Os juros do consignado com FGTS serão a partir de 2,63% ao mês. A determinação legal é de que a taxa máxima para esta operação seja de 3,5% ao mês. A pedido do DIA, o presidente do Núcleo Expansão, Alexandre Prado, fez simulação das condições de um empréstimo de R$ 5 mil tomado em duas linhas de crédito.

Utilizando a modalidade de empréstimo pessoal da Caixa, com taxas de 4,6% ao mês, conforme o Banco Central, o pagamento total seria de R$ 8.369,57, ou quitado em 24 meses com parcelas de R$ 348,73. Já no consignado com o FGTS, o valor final da dívida seria de R$ 6.806,28, ou 24 vezes de R$ 283,60.

Para quitar em 48 vezes na linha tradicional, as parcelas seriam de R$ 260,44, no total de R$ 12.500,90. Na nova modalidade, é possível dividir também em 48 parcelas de R$ 184,59, com valor total de R$8.860,55.

De acordo com o governo, a adoção da medida prevê aumento do volume de crédito direcionado a trabalhadores do setor privado, por meio da oferta de taxas mais competitivas aos clientes. Segundo a Caixa, a linha vai atender cerca de 36,9 milhões de pessoas.

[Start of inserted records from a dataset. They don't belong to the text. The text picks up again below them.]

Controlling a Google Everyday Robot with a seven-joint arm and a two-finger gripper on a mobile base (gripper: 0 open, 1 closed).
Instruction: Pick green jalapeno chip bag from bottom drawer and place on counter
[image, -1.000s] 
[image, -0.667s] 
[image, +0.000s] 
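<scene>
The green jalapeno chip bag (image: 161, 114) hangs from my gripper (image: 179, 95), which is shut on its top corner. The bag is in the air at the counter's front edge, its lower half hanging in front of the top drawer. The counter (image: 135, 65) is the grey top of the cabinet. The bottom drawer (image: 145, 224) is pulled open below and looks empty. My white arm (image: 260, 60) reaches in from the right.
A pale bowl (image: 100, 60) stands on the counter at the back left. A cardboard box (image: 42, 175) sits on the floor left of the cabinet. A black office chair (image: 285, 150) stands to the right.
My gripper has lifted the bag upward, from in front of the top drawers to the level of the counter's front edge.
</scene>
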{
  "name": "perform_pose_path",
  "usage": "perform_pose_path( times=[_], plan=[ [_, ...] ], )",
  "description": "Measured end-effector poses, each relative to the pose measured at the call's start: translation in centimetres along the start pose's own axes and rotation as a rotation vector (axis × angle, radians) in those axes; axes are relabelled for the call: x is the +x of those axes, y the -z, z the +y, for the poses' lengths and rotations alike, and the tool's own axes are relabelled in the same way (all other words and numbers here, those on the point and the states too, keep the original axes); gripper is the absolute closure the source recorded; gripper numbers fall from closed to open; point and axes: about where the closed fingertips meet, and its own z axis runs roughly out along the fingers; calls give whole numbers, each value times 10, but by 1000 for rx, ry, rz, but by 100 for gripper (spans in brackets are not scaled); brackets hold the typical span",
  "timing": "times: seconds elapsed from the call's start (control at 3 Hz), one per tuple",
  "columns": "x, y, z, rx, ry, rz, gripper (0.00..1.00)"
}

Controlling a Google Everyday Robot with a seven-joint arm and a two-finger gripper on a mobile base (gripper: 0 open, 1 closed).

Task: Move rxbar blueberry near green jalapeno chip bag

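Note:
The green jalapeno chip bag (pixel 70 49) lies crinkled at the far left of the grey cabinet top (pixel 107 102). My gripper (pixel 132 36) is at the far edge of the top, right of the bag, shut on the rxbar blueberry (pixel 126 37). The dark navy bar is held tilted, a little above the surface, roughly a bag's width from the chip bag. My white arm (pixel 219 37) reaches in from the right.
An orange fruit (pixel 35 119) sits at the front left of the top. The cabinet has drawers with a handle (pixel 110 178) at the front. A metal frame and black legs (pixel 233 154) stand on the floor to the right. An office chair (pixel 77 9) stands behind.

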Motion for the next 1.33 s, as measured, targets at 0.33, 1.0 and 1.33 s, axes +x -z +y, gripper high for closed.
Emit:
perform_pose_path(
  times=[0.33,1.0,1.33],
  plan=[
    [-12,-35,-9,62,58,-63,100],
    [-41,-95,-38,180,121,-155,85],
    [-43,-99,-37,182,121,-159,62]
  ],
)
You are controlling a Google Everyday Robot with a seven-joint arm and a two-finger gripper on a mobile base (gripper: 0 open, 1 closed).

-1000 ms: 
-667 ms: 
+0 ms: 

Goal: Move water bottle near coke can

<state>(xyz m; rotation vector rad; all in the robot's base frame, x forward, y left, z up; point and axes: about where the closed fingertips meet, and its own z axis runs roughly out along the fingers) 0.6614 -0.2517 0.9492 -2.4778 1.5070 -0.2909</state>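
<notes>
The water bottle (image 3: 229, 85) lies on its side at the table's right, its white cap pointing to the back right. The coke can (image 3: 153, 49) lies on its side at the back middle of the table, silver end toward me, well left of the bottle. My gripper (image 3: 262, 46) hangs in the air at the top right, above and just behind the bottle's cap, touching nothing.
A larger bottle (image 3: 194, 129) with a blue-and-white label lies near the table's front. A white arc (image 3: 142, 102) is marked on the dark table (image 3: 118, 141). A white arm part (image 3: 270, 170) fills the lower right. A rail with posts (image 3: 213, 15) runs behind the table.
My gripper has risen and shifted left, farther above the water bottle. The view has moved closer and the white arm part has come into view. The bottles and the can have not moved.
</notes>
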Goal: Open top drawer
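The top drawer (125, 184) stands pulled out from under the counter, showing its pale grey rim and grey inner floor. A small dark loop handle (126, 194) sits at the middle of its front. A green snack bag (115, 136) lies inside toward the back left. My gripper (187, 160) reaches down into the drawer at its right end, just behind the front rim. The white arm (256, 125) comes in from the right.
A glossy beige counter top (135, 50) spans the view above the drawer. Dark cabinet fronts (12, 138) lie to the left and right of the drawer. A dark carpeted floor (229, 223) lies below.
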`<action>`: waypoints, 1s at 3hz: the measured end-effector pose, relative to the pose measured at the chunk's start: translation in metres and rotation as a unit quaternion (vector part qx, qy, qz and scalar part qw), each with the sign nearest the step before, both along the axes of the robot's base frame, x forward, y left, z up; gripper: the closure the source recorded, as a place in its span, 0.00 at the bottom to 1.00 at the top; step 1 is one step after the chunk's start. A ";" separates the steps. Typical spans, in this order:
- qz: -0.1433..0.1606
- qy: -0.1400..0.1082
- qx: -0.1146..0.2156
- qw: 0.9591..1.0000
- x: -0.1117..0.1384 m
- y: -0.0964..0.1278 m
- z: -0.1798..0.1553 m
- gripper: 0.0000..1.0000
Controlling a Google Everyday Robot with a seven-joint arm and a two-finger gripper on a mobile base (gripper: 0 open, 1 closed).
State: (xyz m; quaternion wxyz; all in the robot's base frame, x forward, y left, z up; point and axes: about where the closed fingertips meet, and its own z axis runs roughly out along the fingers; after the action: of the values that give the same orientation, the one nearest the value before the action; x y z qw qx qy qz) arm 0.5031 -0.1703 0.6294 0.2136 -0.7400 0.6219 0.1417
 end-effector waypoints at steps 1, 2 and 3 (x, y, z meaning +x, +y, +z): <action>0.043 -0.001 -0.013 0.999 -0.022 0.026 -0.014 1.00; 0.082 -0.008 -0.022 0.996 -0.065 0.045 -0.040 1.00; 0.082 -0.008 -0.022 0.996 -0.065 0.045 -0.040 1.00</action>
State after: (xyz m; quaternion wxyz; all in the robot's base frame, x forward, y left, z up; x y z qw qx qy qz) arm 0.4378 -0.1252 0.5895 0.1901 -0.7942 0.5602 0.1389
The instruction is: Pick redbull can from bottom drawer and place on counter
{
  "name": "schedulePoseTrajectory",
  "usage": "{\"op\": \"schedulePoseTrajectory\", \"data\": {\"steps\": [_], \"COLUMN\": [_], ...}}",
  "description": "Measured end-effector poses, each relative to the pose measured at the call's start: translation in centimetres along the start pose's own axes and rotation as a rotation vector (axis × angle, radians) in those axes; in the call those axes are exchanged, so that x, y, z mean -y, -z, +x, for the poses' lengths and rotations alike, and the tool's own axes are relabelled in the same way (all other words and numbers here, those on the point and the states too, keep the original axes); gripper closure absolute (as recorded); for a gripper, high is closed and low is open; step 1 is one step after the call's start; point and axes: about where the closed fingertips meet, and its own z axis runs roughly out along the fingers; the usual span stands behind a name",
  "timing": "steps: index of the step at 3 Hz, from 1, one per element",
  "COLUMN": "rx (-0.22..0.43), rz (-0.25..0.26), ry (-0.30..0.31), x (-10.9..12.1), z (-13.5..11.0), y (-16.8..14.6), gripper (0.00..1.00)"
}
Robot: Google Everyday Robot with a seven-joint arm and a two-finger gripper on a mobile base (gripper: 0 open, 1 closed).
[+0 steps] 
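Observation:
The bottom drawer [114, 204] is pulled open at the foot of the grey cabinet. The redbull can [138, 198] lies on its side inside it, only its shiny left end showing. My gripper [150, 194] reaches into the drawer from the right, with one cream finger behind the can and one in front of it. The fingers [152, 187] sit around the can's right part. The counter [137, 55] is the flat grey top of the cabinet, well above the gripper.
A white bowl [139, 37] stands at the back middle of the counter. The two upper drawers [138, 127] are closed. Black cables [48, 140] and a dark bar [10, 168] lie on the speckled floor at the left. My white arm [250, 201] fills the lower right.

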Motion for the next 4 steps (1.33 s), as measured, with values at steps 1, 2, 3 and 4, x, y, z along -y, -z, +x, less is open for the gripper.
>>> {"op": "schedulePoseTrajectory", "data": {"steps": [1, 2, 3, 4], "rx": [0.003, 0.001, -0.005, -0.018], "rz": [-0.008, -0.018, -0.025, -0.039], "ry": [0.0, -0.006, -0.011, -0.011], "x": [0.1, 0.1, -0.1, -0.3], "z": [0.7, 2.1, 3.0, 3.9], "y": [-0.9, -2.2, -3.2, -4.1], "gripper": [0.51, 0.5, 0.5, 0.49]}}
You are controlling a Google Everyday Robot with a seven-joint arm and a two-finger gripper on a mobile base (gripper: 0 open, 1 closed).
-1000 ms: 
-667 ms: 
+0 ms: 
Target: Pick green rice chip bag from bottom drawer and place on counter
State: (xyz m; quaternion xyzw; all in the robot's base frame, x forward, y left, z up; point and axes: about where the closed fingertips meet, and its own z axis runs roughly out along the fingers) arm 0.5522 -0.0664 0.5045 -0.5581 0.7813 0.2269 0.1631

Até o momento, o banco estatal é a único a operar nesta linha. O Bradesco e o Itaú estudam atuar na modalidade. O Banco do Brasil informou que 'continua a oferecer o crédito consignado tradicional privado aos clientes'. Para demais dúvidas sobre a nova modalidade, a Caixa dispõe do Serviço de Atendimento ao Consumidor (SAC) por meio do 0800 726 0101.